_EXERCISE BRIEF_: In the material below, which lines hold the word "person"? Pick each one out.

_EXTRACTED INFORMATION_:
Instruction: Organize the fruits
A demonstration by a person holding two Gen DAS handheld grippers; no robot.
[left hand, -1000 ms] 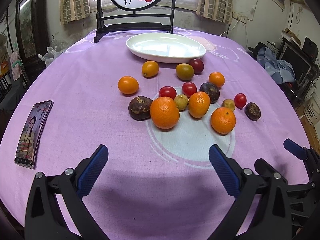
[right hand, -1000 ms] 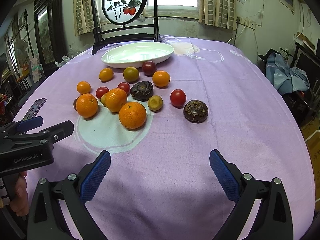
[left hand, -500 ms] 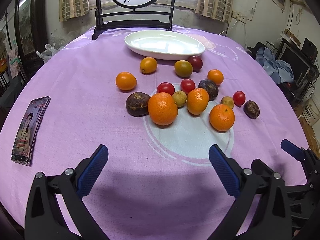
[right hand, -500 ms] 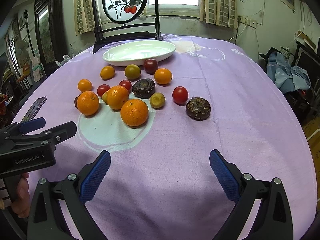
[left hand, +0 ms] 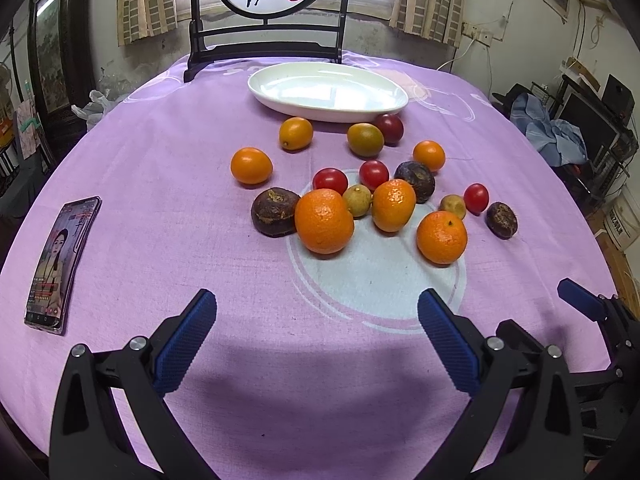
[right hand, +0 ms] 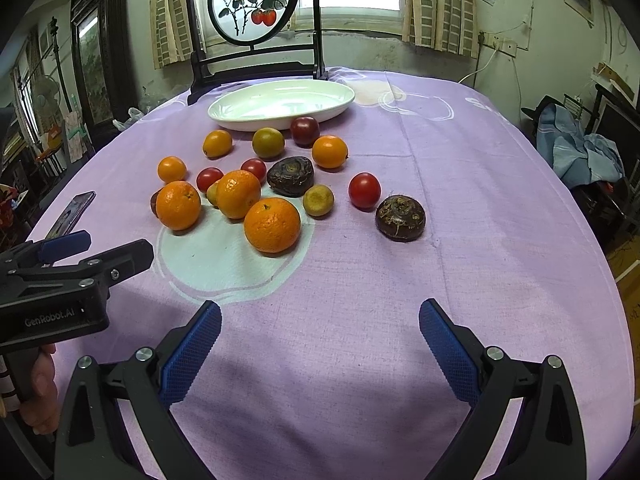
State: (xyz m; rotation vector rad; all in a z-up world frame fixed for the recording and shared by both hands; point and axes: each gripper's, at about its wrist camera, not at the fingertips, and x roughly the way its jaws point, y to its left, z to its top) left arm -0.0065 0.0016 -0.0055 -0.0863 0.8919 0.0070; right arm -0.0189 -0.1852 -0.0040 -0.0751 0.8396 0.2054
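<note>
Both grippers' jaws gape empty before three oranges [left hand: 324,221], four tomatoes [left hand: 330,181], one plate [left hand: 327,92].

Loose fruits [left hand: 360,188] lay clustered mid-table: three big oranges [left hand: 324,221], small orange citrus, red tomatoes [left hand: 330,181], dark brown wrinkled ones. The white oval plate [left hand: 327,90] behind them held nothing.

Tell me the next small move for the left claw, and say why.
Probably ease the left claw forward and down toward the nearest big orange. Both claws are open and empty, the white plate holds nothing, and all the fruit lies on the purple cloth. That orange sits almost straight ahead of the left claw, with bare cloth in front of it.
</note>
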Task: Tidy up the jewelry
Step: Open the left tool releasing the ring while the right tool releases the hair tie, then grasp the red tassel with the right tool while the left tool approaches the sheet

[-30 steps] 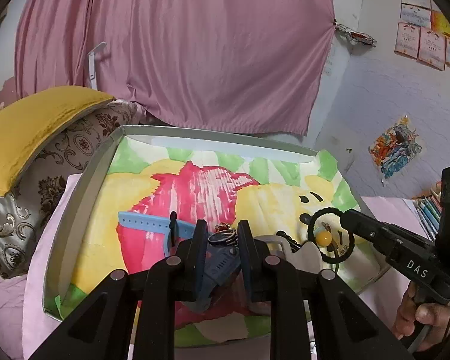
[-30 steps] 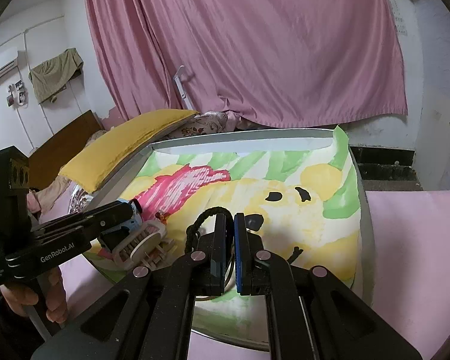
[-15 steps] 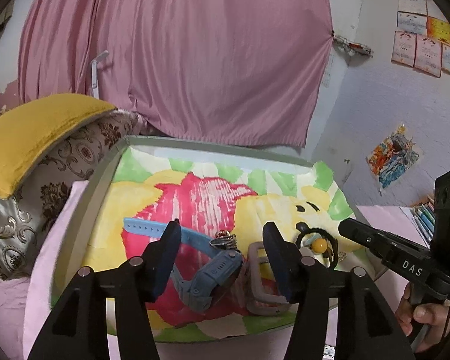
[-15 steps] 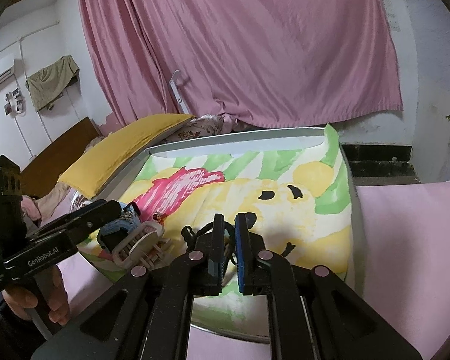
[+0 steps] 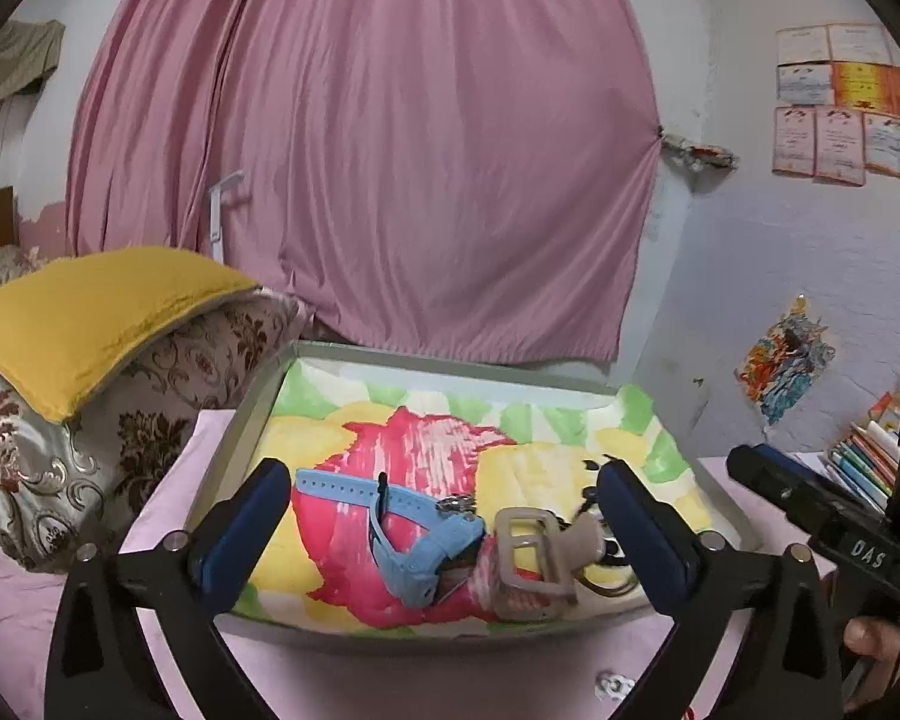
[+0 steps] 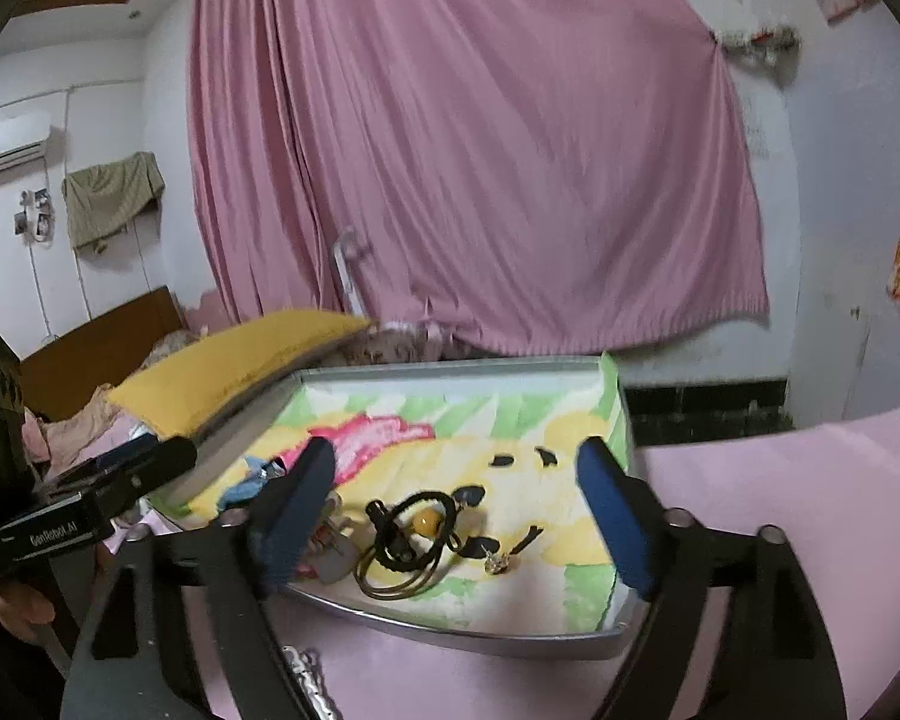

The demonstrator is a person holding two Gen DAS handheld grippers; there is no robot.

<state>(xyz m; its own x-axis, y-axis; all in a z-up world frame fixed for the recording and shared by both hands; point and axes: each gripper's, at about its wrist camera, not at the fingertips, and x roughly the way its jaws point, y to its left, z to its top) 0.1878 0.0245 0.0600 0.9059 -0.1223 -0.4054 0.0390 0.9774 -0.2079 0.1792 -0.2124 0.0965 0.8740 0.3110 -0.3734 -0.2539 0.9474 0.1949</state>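
Note:
A metal tray [image 5: 252, 420] lined with a painted sheet holds the jewelry. In the left wrist view a blue watch [image 5: 414, 534] lies beside a beige watch [image 5: 528, 564] near the tray's front edge. My left gripper [image 5: 444, 516] is open and empty, pulled back in front of the tray. In the right wrist view a black cord bracelet with an amber bead [image 6: 417, 525] and a small sparkly piece [image 6: 497, 565] lie on the sheet. My right gripper [image 6: 456, 510] is open and empty above the tray's near edge [image 6: 450, 630].
The tray sits on a pink bedsheet [image 5: 390, 684]. A yellow cushion on a patterned pillow [image 5: 90, 312] stands left. A small silver piece [image 5: 615, 687] lies on the sheet in front of the tray, and a silver chain [image 6: 309, 678] below the right gripper. Books [image 5: 864, 462] lie at the right.
Both grippers have opened and drawn back. The left one let go of the blue watch, the right one let go of the black cord bracelet; both now lie in the tray.

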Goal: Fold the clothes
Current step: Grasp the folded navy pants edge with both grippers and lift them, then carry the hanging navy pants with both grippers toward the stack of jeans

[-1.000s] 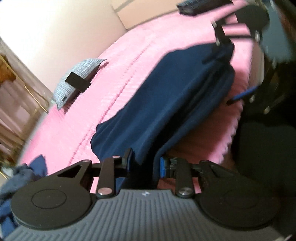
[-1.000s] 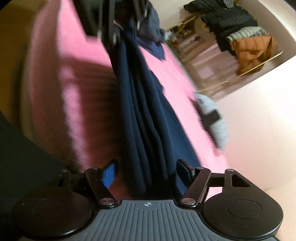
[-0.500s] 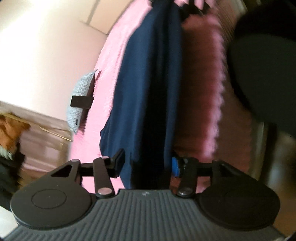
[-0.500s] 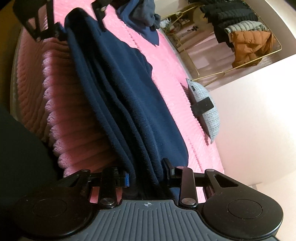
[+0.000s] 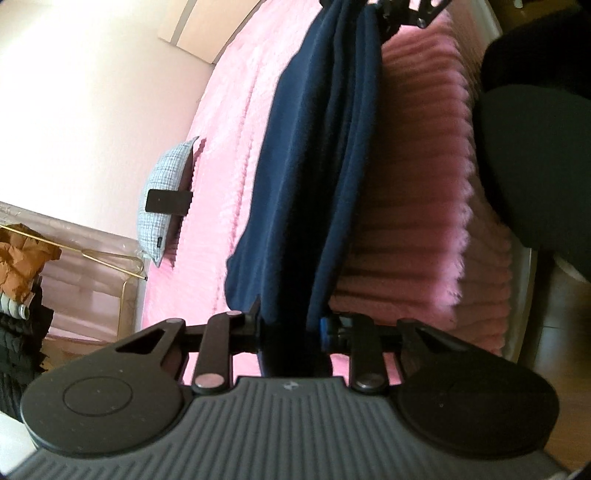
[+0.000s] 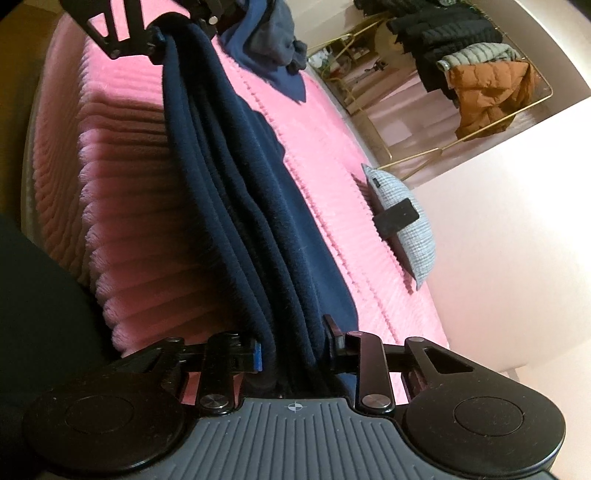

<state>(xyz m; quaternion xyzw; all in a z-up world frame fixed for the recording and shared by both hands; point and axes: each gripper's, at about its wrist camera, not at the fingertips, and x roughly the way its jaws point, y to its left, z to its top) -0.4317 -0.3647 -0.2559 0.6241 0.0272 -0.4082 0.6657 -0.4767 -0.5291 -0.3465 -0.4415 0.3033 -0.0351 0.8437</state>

_RESPONSE TO THE TASK_:
A demonstration by a person holding two Gen DAS handheld grippers; no robot.
The demonstrator is a person holding two Gen DAS handheld grippers; there is no robot.

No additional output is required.